Note 2: The above timings are done with os.clock(), but I also timed
the complete benchmark of a million iterations of each of the above
tests. The results:
beta-5.1: 16.12 seconds (user)
modified: 14.84 seconds
saving: 7.9%
3) A simple (ish) implementation of insertion-ordered multiple-value
tables, such as the data structure you might want to use for storing
HTTP headers or LDAP entries. This is a fairly complex piece of code,
so it ought to be some sort of indication of the impact on a real
program. The implementation differs only in the iterator; the 5.1-beta
iterator has to create a closure for each iteration, while the
modified-lua iterator does not; a single iteration-state (an integer)
is sufficient to record the iteration state.
The test:
a) converts an LDIF record (taken from the RFC) into an insert-ordered
table. The LDIF record has 12 entries and nine distinct keys.
b) deletes all entries (3 of them) with a key.
c) adds two new entries with the same key
d) makes a shallow copy (which iterates over all key/value pairs)

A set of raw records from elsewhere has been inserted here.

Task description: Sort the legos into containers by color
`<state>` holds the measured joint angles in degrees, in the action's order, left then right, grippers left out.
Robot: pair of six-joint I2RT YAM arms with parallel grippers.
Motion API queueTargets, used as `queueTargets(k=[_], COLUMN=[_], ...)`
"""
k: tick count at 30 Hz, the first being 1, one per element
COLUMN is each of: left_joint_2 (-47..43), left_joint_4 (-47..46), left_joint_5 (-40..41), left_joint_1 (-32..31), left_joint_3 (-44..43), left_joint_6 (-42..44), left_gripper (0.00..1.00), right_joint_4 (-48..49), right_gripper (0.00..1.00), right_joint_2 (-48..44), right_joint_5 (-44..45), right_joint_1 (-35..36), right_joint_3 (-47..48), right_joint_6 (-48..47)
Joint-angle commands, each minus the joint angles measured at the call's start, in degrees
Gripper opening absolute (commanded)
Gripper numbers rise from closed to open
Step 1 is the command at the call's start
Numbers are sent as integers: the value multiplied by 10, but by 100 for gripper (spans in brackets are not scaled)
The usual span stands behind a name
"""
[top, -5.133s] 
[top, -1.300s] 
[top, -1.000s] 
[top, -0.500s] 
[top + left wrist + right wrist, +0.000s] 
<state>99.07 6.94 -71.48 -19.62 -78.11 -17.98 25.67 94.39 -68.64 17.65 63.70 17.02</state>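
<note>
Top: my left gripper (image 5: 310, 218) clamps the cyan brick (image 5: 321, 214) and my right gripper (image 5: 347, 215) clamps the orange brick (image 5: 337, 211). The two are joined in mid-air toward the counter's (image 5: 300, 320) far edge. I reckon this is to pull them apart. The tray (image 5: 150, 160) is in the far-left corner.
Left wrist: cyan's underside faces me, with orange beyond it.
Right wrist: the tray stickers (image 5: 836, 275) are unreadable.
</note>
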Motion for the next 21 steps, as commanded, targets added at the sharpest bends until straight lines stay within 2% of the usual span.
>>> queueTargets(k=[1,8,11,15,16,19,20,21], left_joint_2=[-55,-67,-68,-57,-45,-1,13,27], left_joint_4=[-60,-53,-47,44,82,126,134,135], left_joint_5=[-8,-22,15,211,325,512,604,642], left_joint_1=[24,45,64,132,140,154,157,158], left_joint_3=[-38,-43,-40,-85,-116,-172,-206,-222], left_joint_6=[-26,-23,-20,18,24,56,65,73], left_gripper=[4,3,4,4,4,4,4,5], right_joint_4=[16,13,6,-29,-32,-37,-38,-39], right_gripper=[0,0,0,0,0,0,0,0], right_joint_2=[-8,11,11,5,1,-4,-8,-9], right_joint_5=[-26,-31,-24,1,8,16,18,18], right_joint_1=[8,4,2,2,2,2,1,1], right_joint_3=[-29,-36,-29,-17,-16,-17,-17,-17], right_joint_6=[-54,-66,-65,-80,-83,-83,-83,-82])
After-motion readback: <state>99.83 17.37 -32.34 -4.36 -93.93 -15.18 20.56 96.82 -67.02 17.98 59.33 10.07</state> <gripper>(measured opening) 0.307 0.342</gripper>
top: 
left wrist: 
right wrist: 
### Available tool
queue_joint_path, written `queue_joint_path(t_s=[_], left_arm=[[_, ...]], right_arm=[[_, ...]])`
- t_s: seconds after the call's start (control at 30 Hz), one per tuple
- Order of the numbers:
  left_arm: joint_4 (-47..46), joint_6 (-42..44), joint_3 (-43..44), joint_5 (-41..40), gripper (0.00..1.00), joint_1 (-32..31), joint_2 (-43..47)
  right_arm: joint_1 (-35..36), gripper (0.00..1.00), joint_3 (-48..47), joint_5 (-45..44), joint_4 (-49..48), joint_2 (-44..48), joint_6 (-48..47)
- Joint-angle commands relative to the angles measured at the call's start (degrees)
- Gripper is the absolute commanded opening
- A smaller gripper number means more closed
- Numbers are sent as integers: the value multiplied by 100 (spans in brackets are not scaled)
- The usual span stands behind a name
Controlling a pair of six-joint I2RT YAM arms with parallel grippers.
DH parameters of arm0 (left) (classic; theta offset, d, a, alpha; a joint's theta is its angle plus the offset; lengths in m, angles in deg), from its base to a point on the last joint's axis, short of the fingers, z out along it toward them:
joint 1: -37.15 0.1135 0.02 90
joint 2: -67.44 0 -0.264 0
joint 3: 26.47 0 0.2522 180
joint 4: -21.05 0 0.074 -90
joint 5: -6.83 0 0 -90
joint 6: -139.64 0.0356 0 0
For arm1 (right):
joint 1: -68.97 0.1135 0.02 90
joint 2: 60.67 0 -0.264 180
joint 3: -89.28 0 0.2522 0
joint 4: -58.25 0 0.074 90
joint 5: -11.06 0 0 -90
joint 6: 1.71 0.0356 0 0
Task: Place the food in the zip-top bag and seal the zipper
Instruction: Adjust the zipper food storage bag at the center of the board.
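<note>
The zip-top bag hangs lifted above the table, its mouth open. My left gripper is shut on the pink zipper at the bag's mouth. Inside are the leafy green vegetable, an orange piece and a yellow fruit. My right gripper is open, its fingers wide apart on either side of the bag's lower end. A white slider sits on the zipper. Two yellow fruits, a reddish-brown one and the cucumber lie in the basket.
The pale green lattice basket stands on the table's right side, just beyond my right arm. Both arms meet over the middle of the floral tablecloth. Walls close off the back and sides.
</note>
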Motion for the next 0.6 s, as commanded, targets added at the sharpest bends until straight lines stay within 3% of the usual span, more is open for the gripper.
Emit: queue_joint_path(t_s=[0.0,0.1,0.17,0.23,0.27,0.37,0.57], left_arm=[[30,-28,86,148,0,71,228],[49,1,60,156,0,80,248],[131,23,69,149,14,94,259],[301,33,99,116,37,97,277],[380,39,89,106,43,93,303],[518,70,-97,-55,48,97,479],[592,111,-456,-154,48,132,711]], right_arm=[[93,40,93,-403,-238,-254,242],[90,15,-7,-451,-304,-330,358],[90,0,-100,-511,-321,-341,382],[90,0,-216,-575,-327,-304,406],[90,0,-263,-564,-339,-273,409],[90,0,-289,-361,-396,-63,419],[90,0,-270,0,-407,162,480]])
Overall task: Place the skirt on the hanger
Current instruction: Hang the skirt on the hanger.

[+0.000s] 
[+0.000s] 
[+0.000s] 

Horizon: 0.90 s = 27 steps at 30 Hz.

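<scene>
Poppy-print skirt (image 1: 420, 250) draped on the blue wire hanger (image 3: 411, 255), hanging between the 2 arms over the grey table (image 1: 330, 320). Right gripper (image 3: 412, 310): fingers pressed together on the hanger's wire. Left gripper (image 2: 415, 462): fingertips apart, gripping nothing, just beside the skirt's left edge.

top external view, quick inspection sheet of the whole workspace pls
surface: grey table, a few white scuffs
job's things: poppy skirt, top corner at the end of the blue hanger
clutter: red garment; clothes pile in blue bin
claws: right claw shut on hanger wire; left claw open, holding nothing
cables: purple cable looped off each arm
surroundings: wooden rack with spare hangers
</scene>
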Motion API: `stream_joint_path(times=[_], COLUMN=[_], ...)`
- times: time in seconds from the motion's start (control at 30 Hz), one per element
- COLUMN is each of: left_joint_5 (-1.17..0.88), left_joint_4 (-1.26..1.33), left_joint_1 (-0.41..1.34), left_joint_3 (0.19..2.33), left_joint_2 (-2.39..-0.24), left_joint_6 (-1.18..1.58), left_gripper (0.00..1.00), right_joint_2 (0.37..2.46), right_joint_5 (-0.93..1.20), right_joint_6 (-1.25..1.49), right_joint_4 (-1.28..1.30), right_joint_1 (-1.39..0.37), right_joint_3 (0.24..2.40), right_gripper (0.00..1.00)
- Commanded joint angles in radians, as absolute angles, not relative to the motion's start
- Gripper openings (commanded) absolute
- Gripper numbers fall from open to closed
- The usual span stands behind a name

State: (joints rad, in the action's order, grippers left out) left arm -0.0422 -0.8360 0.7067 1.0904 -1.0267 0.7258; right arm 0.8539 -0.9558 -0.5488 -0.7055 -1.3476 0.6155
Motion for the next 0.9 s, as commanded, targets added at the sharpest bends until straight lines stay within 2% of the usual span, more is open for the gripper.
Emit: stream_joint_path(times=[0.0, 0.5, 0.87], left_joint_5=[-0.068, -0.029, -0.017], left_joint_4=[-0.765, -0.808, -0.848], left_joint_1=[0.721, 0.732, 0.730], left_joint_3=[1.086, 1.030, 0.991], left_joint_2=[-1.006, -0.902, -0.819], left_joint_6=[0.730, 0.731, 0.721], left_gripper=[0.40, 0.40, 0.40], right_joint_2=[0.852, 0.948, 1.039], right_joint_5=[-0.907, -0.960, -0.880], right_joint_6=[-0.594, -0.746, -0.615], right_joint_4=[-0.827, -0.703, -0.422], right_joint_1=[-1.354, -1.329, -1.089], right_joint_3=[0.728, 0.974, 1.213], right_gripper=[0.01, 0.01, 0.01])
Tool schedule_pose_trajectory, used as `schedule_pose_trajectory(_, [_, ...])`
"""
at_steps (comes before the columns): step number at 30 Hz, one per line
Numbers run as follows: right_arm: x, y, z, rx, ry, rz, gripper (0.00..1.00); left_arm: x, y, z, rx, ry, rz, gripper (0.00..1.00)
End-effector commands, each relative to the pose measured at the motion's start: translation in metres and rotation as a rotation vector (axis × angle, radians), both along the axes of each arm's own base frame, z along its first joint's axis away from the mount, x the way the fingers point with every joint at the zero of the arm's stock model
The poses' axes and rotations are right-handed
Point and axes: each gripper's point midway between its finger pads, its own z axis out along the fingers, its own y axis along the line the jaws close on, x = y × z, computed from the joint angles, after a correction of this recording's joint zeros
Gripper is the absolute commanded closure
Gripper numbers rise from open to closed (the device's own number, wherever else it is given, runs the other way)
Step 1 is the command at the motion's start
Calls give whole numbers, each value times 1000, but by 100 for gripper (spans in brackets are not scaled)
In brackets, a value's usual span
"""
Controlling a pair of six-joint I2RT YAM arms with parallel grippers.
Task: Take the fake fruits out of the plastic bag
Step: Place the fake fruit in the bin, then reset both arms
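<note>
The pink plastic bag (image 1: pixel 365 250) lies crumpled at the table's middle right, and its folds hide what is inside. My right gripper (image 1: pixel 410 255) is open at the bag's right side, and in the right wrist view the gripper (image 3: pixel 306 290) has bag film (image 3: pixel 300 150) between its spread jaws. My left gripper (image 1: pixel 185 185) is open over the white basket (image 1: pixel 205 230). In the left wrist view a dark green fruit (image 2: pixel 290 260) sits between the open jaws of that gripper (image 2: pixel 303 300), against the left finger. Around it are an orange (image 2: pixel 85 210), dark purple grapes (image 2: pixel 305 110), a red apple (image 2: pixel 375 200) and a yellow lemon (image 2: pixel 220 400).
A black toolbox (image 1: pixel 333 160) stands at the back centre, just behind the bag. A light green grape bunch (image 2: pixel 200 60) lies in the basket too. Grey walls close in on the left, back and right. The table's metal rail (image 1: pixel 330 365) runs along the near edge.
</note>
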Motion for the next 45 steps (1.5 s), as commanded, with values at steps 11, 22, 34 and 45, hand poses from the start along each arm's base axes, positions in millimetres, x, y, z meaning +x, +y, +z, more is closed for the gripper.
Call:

e) iterates over all values for each of three keys (a total of six
key/value pairs)
The results are a bit odd, so I'll just report them. There are two
measures: the first is simply the time reported by os.clock(); the
second is the total time to run the benchmark reported by /usr/bin/time
(which therefore includes parsing, test setup, etc., but most
importantly closing the lua_State at the end of the run, which garbage
collects everything. The sample was executed 100,000 times:
beta-5.1: (os.clock) 27.78 (/usr/bin/time) 37.47
modified: 26.32 25.12 (!)
saving: 5.2% 33%
There is a highly noticeable gc pause at the end of the beta-5.1 run,
so I presume that this is the result of garbage collecting all the
closures which were created. On the other hand, each iteration of the
test allocates about 10 tables, which you would think would add up
quite a bit, too; furthermore, the memory usage reported by the rusage
structure is not significantly different between the two tests. My
guess is that closures are small but gc-intensive.